Here’s what to consider when selecting running shorts:
You need something that is moisture-wicking (draws sweat away from your body) and quick-drying. Synthetic materials such as polyester, or polyester/spandex/nylon blend work well. They also tend to be long-lasting and more durable than shorts made from natural fibres such as cotton. The other disadvantage of cotton shorts is that they retain moisture, leading to chafing very quickly.
Not that I’d recommend committing sins against decency, but shorter shorts can make a difference – especially in the heat. The longer the shorts are, the more heat and moisture will hang around your nether regions.

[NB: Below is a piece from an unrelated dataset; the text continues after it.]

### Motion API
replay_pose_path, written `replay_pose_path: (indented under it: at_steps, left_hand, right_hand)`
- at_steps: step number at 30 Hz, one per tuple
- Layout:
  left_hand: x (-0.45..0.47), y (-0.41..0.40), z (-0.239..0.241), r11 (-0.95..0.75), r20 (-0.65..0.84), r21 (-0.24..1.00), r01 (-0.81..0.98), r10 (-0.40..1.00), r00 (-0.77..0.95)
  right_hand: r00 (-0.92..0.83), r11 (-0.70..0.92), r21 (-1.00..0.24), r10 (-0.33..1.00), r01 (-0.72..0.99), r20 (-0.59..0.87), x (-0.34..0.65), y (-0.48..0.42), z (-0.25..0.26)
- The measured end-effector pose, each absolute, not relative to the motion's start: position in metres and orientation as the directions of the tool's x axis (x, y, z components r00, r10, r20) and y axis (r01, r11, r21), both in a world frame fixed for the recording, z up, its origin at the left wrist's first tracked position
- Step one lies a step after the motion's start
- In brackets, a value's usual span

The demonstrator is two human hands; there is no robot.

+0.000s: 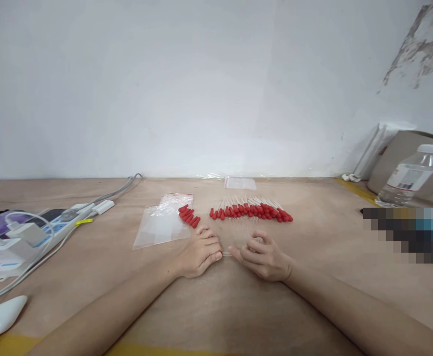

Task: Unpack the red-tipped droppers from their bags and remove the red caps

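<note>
Low over the table, my left hand (201, 251) is closed, its thumb and fingers pinching a red rubber bulb that is mostly hidden. My right hand (264, 258) pinches a thin clear glass tube (226, 254), which bridges the gap between both hands and meets the bulb at my left thumb. Just beyond the right hand lie several loose clear tubes (243, 228). Behind them is a row of droppers (249, 210), red bulbs toward me and pale tubes pointing away. A small heap of loose red bulbs (189, 216) rests beside clear plastic bags (159, 230), left of the row.
At left sit a power strip (73, 213) with chargers (11, 254) and cables, and a white spoon-shaped object (3, 315). A water bottle (409, 175) stands at right before a brown bag (390, 151). Another clear bag (240, 183) lies by the wall.
</note>
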State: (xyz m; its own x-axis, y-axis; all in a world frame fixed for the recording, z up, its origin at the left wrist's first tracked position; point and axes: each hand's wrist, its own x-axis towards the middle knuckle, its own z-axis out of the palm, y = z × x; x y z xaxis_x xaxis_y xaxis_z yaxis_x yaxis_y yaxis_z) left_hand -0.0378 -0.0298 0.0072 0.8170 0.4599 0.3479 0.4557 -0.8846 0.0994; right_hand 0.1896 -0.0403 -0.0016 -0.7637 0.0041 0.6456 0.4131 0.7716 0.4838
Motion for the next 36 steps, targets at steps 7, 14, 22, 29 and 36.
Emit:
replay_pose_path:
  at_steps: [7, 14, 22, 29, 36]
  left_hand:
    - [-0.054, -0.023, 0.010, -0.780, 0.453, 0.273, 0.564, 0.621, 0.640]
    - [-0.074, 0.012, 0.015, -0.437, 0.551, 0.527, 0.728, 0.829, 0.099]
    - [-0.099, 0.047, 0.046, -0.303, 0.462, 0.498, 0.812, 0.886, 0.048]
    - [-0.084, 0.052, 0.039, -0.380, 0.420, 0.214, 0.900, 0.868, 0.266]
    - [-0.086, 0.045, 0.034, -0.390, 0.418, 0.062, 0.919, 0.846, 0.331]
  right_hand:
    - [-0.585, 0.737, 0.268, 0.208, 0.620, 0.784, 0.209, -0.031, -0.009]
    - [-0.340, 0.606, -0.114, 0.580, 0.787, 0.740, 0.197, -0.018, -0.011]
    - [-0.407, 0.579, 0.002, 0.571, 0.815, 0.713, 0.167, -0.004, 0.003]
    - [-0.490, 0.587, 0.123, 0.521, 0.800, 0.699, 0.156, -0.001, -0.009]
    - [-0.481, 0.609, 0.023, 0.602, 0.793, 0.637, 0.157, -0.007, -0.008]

This leads to discomfort, chafing and rashes – do yourself a favour and buy shorts that give yourself plenty of breathing space.
Liner and Seams
These exist so you don’t have to wear underwear, thus preventing chafing. However, when running long distances it is recommended to also apply a lubricant, like Bodyglide, down there. If you’re buying shorts from a reputable running company, chafing seams shouldn’t be an issue. Always do your dress rehearsal before a big run though, regardless of who made your shorts.
If you can get a pair of shorts with a small zip-pocket (preferably right at the back), then go for it. The additional weight and cost of getting the pocket are worth it for being able to easily store and access a couple of gels, salts, iPods, etc. on runs.
The effectiveness of compression gear seems to depend on who is wearing it. Many people enjoy the ‘lightly massaging’ feeling of wearing compression shorts and feel it aids with muscle recovery.
Minor secondary benefits of running with compression wear are that it can keep you warmer, and reduce chafing (but hopefully you’ve already eliminated the possibility of chafing using other methods).